→ **TASK TO CARRY OUT**: Give back exactly the lines of the material below, starting with the line with "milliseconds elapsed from" and going on through the line with "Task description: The".
###
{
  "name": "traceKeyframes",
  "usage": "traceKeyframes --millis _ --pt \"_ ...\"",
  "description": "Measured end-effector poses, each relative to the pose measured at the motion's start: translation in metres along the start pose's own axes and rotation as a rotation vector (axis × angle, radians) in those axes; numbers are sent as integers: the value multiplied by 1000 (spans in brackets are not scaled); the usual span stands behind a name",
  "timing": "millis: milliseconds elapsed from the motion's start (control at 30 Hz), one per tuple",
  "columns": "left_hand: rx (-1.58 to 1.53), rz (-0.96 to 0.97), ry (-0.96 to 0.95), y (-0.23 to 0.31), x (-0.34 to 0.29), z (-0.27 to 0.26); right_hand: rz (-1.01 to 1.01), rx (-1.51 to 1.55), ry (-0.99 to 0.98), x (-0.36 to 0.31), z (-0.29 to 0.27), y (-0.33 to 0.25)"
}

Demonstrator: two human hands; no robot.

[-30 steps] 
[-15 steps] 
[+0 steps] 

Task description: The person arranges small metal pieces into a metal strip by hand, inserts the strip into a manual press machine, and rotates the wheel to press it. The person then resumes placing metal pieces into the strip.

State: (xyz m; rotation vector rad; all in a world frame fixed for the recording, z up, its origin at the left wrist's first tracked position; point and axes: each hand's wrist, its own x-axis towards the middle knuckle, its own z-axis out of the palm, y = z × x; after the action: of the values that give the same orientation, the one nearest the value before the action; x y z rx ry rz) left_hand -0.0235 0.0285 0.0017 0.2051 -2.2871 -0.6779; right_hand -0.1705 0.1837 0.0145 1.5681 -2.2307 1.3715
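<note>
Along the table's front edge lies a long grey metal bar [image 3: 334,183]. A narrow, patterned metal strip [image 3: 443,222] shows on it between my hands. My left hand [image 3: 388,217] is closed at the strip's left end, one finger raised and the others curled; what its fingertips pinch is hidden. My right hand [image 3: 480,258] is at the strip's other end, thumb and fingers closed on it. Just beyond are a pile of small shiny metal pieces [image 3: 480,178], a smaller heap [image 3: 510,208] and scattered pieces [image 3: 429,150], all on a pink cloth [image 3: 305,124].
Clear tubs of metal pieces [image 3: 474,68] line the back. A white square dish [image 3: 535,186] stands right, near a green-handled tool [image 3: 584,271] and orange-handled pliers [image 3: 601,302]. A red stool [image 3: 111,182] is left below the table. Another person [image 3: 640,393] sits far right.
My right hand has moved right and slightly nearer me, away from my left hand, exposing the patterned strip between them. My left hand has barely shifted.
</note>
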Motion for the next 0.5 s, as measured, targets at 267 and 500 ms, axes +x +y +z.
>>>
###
→ **ANSWER TO THE EXERCISE**:
  "timing": "millis: milliseconds elapsed from the motion's start (control at 30 Hz), one per tuple",
  "columns": "left_hand: rx (-1.58 to 1.53), rz (-0.96 to 0.97), ry (-0.96 to 0.95), y (-0.23 to 0.31), x (-0.34 to 0.29), z (-0.27 to 0.26); right_hand: rz (-1.01 to 1.01), rx (-1.51 to 1.55), ry (-0.99 to 0.98), x (-0.36 to 0.31), z (-0.29 to 0.27), y (-0.33 to 0.25)"
}

Demonstrator: two human hands; no robot.

[-30 steps] 
[-15 steps] 
[+0 steps] 

Task description: The person arranges small metal pieces into a metal strip by hand, inserts the strip into a manual press machine, and rotates the wheel to press it. The person then resumes placing metal pieces into the strip.

No additional answer is expected.